L’alliance des centrales d’achats de la grande distribution intensifie la pression sur les prix.

2014 aura été marqué du sceau de l’alliance.
Depuis septembre, trois regroupements d’enseignes ont vu le jour pour les négociations commerciales qui ont lieu chaque année avec les fournisseurs.

Tout d’abord Auchan et Système U.
Puis, en Octobre, Casino et Intermarché.
Et en cette toute fin d’année, Cora/Supermarché Match et Carrefour annoncent la signature d’un accord de coopération à l’achat.

Alliance des centrales d'achat en 2014

Alliance des centrales d’achat en 2014

Ces derniers représenteront environ 25 % de part de marché en France : 20,5% pour Carrefour, 3,3% pour Cora/Supermarché Match et enfin 1,4 % pour Dia, fraîchement racheté par Carrefour.

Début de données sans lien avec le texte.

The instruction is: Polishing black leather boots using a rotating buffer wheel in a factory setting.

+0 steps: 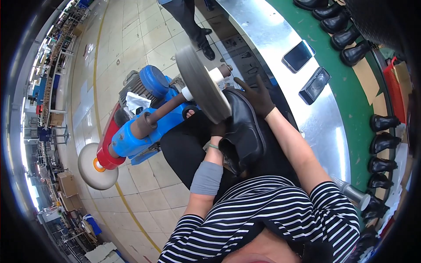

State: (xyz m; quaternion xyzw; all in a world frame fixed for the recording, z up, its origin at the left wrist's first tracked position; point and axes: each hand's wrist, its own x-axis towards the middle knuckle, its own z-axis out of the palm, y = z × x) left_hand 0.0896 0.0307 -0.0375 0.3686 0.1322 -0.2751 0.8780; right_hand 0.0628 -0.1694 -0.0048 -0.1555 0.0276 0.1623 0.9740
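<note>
A black leather shoe (247, 136) is held above my lap, its toe end away from me and its opening toward me. Its upper side meets the large grey-brown buffing wheel (198, 81), whose rim looks blurred. My left hand (218, 128), dark-gloved, grips the shoe's left side below the wheel; its fingers are mostly hidden. On the other side, my right hand (258, 97) in a dark glove lies by the toe and sole edge, with its visible fingers stretched out and spread. The wheel sits on a shaft of the blue and red machine (133, 136).
Right of me runs a metal bench (322, 116) bearing a phone (299, 56) and a black case (315, 85). Beyond, black shoes (380, 143) line a green surface (351, 87). A second pale wheel (97, 166) is at the left. A person's legs (189, 22) show ahead.
</note>
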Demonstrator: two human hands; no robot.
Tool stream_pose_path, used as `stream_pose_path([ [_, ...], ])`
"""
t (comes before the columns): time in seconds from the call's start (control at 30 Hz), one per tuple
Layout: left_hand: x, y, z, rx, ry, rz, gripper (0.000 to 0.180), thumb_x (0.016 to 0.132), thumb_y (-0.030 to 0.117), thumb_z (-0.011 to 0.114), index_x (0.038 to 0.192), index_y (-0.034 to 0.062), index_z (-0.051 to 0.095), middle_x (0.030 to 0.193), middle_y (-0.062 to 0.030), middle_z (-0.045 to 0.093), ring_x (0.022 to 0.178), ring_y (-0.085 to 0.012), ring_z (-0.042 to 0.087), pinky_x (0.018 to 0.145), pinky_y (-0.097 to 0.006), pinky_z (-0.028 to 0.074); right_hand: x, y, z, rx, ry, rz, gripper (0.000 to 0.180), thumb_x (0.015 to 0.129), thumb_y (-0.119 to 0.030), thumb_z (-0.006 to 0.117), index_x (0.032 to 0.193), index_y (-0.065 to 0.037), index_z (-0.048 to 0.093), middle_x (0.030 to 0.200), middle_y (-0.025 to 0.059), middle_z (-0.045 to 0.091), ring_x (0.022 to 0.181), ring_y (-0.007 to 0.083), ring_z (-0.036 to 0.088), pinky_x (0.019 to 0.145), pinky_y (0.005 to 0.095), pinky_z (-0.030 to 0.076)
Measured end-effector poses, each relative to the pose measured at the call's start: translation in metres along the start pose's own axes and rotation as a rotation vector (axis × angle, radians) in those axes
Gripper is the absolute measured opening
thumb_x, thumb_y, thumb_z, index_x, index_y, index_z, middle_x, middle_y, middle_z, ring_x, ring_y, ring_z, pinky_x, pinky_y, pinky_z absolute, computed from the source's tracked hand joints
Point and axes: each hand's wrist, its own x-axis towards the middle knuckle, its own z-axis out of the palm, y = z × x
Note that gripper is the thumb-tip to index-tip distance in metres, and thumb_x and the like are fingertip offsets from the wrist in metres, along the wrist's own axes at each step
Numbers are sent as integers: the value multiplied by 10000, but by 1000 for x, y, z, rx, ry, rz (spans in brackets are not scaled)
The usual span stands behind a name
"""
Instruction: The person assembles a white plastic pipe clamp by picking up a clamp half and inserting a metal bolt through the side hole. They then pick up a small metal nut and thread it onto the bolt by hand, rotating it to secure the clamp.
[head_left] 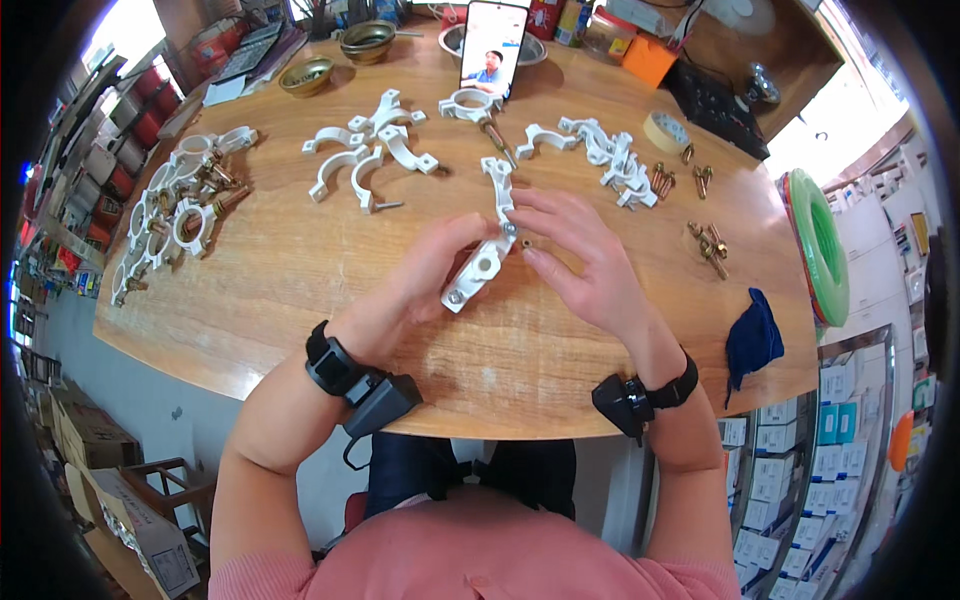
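Observation:
My left hand (440, 262) is closed on a white pipe clamp half (484, 266), tilted over the near middle of the table, with a screw showing at each end. Just beyond it is another white clamp piece (499, 180); whether the two touch I cannot tell. My right hand (580, 250) has its thumb apart from its stretched fingers, and the fingertips are beside the held clamp's far end. A small brass nut (527, 243) shows close to the right thumb tip. Both wrists wear black strapped devices.
Ring-shaped white clamps with screws (193, 222) lie at left. Loose clamp halves (365, 165) lie at the back, more (625, 172) at back right. Brass screws (710, 248), a dark blue pouch (755, 338) and a tape roll (665, 132) lie rightward. A phone (493, 50) stands behind.

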Motion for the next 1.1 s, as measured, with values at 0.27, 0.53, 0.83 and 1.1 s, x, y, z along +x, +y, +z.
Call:
stream_pose_path([
  [0.27,1,1,-1,-4,-3,46,211,761,206,514,820,9,560,650,-20,538,503,-77,488,393,-211,385,1,1,-1,58,31,10,202,701,-10,584,901,-28,594,1008,104,569,981,267,500,845,348,392],
  [0.53,5,0,-9,118,-119,13,235,803,255,491,912,57,553,792,-36,584,643,-77,540,467,-208,446,0,1,0,14,38,10,222,685,30,543,889,-35,598,991,98,577,969,268,506,837,344,399],
  [0.83,6,1,-10,108,-120,20,233,796,233,506,903,32,552,798,-45,585,608,-73,530,461,-200,438,-1,3,-1,-4,8,20,311,678,35,519,970,-55,582,1035,116,552,1006,280,482,863,358,377],
  [1.1,6,1,-7,103,-100,37,219,791,223,511,879,26,545,786,-54,582,600,-81,528,456,-208,437,-1,4,-1,-2,-27,32,312,675,49,516,963,-51,581,1058,118,536,1022,278,468,867,350,376],
])
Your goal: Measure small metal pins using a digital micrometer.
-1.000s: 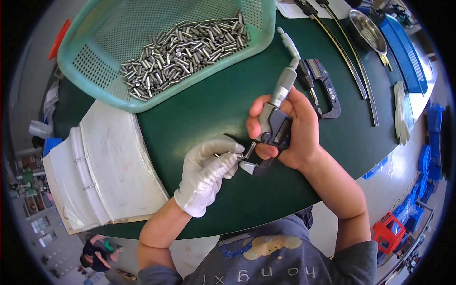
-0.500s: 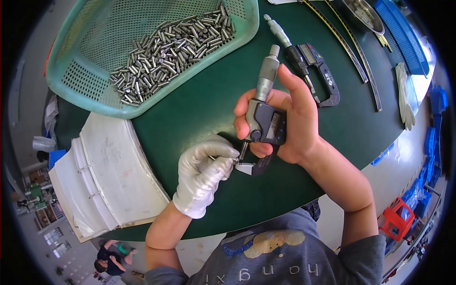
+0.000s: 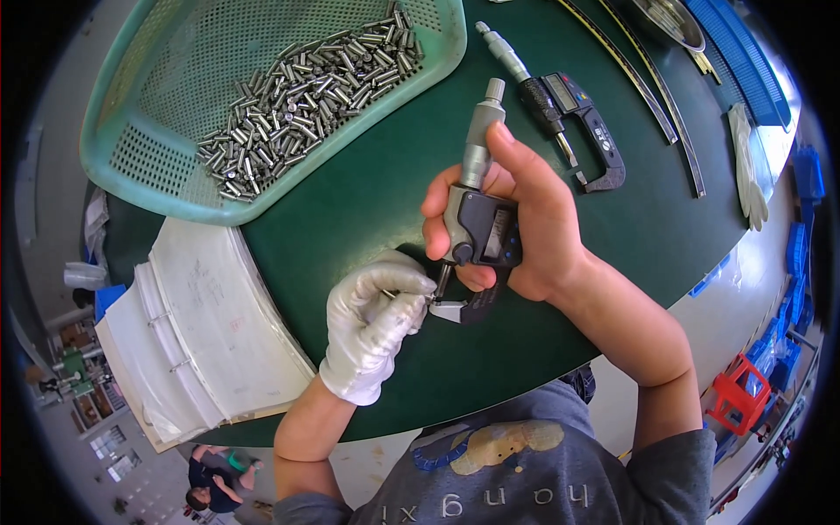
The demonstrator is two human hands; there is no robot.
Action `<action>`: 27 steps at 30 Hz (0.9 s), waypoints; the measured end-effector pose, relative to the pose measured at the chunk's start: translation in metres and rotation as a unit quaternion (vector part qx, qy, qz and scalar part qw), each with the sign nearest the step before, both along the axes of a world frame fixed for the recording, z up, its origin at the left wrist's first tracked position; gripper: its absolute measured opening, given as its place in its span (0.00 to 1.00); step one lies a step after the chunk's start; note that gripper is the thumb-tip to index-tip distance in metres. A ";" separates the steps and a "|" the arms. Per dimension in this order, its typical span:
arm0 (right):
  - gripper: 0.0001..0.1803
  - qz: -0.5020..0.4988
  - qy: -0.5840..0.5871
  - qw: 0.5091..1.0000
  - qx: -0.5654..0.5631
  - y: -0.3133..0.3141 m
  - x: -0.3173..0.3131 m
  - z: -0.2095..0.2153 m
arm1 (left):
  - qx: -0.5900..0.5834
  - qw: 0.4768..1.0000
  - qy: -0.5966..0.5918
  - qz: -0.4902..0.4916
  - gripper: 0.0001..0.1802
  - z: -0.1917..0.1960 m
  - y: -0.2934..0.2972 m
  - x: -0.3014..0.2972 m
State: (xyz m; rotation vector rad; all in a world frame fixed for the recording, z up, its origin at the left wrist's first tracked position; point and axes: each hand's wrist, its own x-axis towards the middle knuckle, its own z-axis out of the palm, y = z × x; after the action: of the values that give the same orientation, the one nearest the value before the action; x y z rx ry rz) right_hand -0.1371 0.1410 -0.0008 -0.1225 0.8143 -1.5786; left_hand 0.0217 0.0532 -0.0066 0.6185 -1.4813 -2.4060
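Green worktop (image 3: 481, 372) spreads beneath both hands, with a basket (image 3: 166, 203) of metal pins (image 3: 302, 105) beyond them and an open binder (image 3: 232, 324) to the left. If the gloved left hand (image 3: 367, 328) slackened its pinch, the small pin (image 3: 430, 298) could slip out and roll off, as cloth probably grips metal poorly. Tilting it, or trapping glove cloth between the tips of the gauge (image 3: 472, 214), could make it sit crooked. The pin lies mostly hidden between the left thumb and fingers, one end just beside the gauge's opening; whether it touches the tips is too small to tell. Bare right hand (image 3: 547, 227) has its fingers wrapped around the gauge's body.
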 end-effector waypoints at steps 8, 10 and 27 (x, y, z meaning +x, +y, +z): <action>0.39 -0.001 0.033 0.999 -0.005 0.001 0.002 0.000 | -0.006 1.000 -0.009 0.002 0.05 0.002 0.000 0.001; 0.38 -0.010 -0.035 0.999 -0.030 0.001 0.001 -0.002 | -0.001 1.000 -0.008 0.003 0.05 0.002 0.000 0.002; 0.38 -0.029 -0.005 0.999 -0.013 -0.003 0.005 -0.005 | 0.061 0.995 -0.073 -0.018 0.11 0.005 -0.004 0.001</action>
State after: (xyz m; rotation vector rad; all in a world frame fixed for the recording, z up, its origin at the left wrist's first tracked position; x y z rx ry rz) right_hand -0.1325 0.1379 -0.0059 -0.1097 0.7957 -1.6430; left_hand 0.0226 0.0488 -0.0019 0.8186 -1.4180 -2.5424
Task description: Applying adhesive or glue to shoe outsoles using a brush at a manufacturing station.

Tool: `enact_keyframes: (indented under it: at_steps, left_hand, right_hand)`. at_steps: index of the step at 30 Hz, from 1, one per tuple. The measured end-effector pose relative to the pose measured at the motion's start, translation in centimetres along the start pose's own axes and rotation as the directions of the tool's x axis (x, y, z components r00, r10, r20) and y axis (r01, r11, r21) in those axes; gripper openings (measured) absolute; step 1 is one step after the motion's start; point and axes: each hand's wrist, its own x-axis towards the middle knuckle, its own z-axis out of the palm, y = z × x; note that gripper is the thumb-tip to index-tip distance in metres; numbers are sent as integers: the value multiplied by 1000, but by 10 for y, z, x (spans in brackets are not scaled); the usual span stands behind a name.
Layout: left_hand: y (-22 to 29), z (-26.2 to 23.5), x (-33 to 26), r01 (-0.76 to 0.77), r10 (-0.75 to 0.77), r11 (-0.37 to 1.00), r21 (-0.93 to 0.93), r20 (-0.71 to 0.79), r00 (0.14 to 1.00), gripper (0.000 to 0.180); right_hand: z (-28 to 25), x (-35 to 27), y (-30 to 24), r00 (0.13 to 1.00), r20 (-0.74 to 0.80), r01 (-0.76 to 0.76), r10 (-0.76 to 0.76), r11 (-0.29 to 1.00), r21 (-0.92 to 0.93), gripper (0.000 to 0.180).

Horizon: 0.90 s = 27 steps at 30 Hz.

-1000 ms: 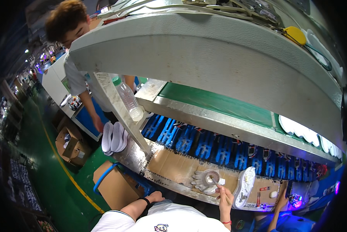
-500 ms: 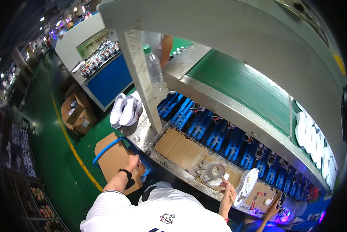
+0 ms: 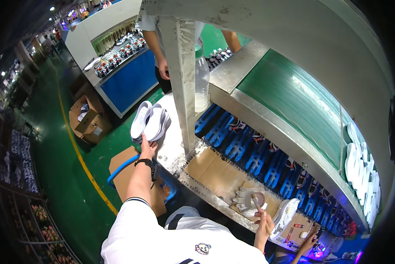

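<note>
At the left end of the bench point(image 3: 170, 155), beside the post point(image 3: 183, 88), the left hand point(image 3: 148, 148) is now touching the near end of the white soles point(image 3: 156, 125), having been hovering by the carton point(image 3: 119, 163) half a second ago. Its fingers are curving up against them (whether they are truly gripping, I cannot tell). The soles are resting together in overlapping stacks. Meanwhile the right hand point(image 3: 263, 223) is keeping its closed grip on the brush point(image 3: 256, 204), whose tip is staying in the cup point(image 3: 262, 198) on the glove point(image 3: 240, 203); a lone sole point(image 3: 287, 214) is lying just beside. Attention seems to be shifting to the soles, while the brush is probably waiting.
</note>
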Motion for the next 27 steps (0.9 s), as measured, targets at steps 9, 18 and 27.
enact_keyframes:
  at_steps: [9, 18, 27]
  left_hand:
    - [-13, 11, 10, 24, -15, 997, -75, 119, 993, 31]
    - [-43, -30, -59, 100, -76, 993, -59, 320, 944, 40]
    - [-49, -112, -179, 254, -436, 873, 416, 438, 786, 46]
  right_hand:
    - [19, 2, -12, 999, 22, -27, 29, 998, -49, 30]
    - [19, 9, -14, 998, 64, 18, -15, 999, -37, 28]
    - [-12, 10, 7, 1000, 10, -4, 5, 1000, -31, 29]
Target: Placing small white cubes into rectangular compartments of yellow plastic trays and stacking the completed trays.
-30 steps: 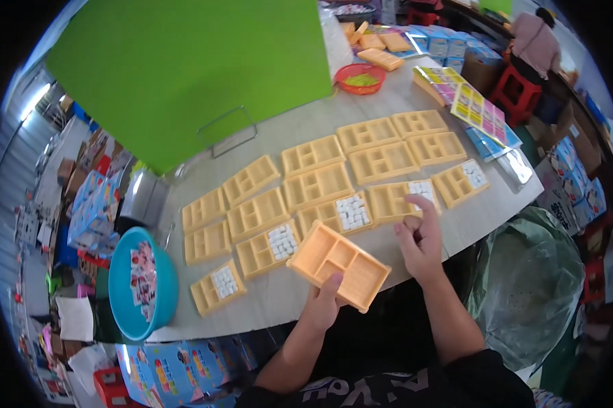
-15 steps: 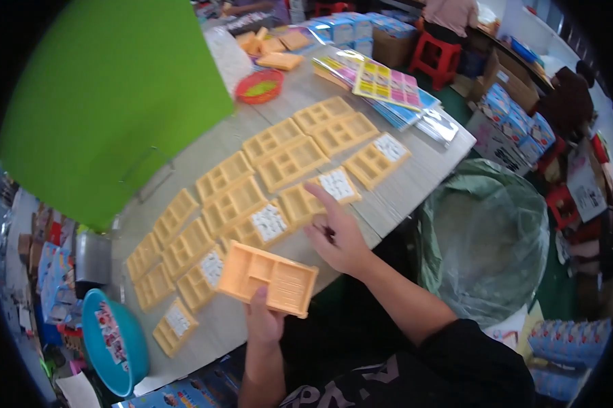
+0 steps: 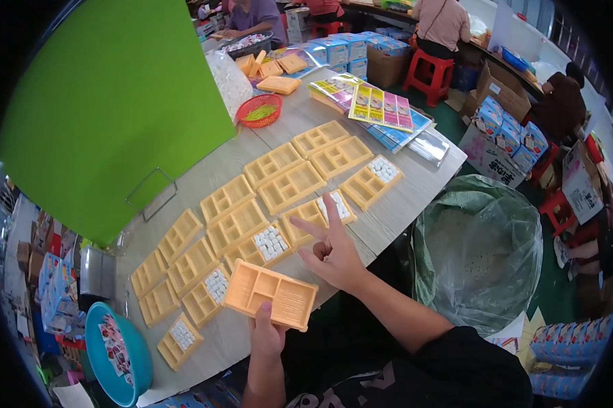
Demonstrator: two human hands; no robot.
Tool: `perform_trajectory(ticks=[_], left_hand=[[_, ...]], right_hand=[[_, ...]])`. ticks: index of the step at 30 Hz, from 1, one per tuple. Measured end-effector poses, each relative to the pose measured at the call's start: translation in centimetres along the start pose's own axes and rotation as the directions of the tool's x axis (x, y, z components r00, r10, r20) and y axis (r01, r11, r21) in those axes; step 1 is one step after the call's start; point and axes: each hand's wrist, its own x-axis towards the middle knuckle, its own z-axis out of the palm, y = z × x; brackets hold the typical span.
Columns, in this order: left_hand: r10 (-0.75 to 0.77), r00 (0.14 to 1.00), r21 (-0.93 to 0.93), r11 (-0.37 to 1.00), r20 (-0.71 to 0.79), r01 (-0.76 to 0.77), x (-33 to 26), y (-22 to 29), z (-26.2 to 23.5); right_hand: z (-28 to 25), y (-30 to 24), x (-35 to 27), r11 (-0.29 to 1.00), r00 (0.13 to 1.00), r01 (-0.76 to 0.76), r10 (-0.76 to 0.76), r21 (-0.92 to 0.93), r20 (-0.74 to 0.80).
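My left hand (image 3: pixel 267 333) grips the near edge of an orange plastic compartment tray (image 3: pixel 287 296), thumb on top; the tray's compartments hold nothing. To its right, my right hand (image 3: pixel 337 255) is raised with index and middle fingers spread and nothing in its grasp. Past those fingers lie rows of pale yellow compartment trays (image 3: pixel 291 185) on the table. In the row nearest me, several have one compartment filled with small white pieces (image 3: pixel 271 243). My fingers partly cover one such tray (image 3: pixel 300 231); whether they touch it I cannot tell.
A grey wooden table (image 3: pixel 388 228) carries a red basket (image 3: pixel 259 111) of green pieces, printed sheets (image 3: pixel 381 107) and orange trays (image 3: pixel 279 85). A green panel (image 3: pixel 109 115) stands left. A teal basin (image 3: pixel 116 353) is at lower left, a lined bin (image 3: pixel 480 251) at right. People work behind.
My right hand's middle finger now shows extended, apart from the index finger. The tray in my left hand appears slightly lower in view, and the whole view has shifted a little.
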Motion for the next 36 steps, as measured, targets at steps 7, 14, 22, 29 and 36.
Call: perform_trajectory(ticks=[7, 14, 22, 29, 36], left_hand=[[0.070, 0.998, -0.008, 0.998, 0.001, -0.070, 0.3, -0.1, -0.5], [-0.019, 1.000, 0.056, 0.998, -0.018, 0.020, 0.2, 1.5, 1.2], [-0.030, 0.995, 0.009, 0.999, -0.094, 0.031, 0.3, 0.1, 0.4], [0.016, 0.996, 0.065, 0.998, -0.087, -0.010, 0.3, 1.0, 0.5], [0.048, 0.999, 0.064, 0.997, -0.018, -0.047, 0.7, 0.8, 1.5]], right_hand=[[-0.9, 2.1, 0.6, 0.977, 0.977, 0.209, -0.211, 0.047, 0.039], [-0.8, 1.1, 1.1, 0.961, 0.962, 0.266, -0.260, -0.075, 0.083], [-0.8, 1.2, 1.0, 0.903, 0.946, 0.323, -0.308, -0.285, 0.098], [-2.4, 1.4, 1.8, 0.653, 0.997, 0.043, -0.082, 0.756, 0.014], [-6.0, -3.5, 0.5, 0.307, 0.973, 0.099, -0.230, 0.947, -0.028]])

Cette nouvelle alliance fait de Leclerc le plus petit « acheteur », avec un peu moins de 20 % de parts de marché.
D’où certaines tensions actuelles au sein du groupe qui remobilise ses troupes autour d’une nouvelle campagne de communication agressive sur le positionnement prix.

L’achat groupé concernera uniquement les marques nationales et internationales. Les fournisseurs se retrouveront devant 4 centrales au lieu de 7, ce qui n’est pas pour les réjouir.
Dans le même temps, les distributeurs cherchent manifestement à atténuer un possible revers d’image auprès des consommateurs. Cora et Carrefour ont donc décidé de limiter leur regroupement aux négociations avec les grandes marques.
Ainsi, pour l’alimentaire, Nestlé, Danone ou Coca Cola seront concernés.
Pour le non-al, L’Oréal, Procter & Gamble ou encore Unilever.

En effet, la bataille des prix entre distributeurs se concentrent sur ces marques (inter)nationales qui font leur propre « image prix » perçue par les consommateurs.

Ces nouvelles alliances dans l’achat de marchandises ont donc pour but principal l’obtention de meilleurs prix d’achat auprès de ces fournisseurs stratégiques.
Ceci renforce l’idée que les distributeurs maintiendraient la pression sur les prix.
Ils n’ont donc d’autre objectif que de rester compétitifs face aux autres regroupements.
Car tous, et c’est heureux, restent concurrents sur le terrain des ventes.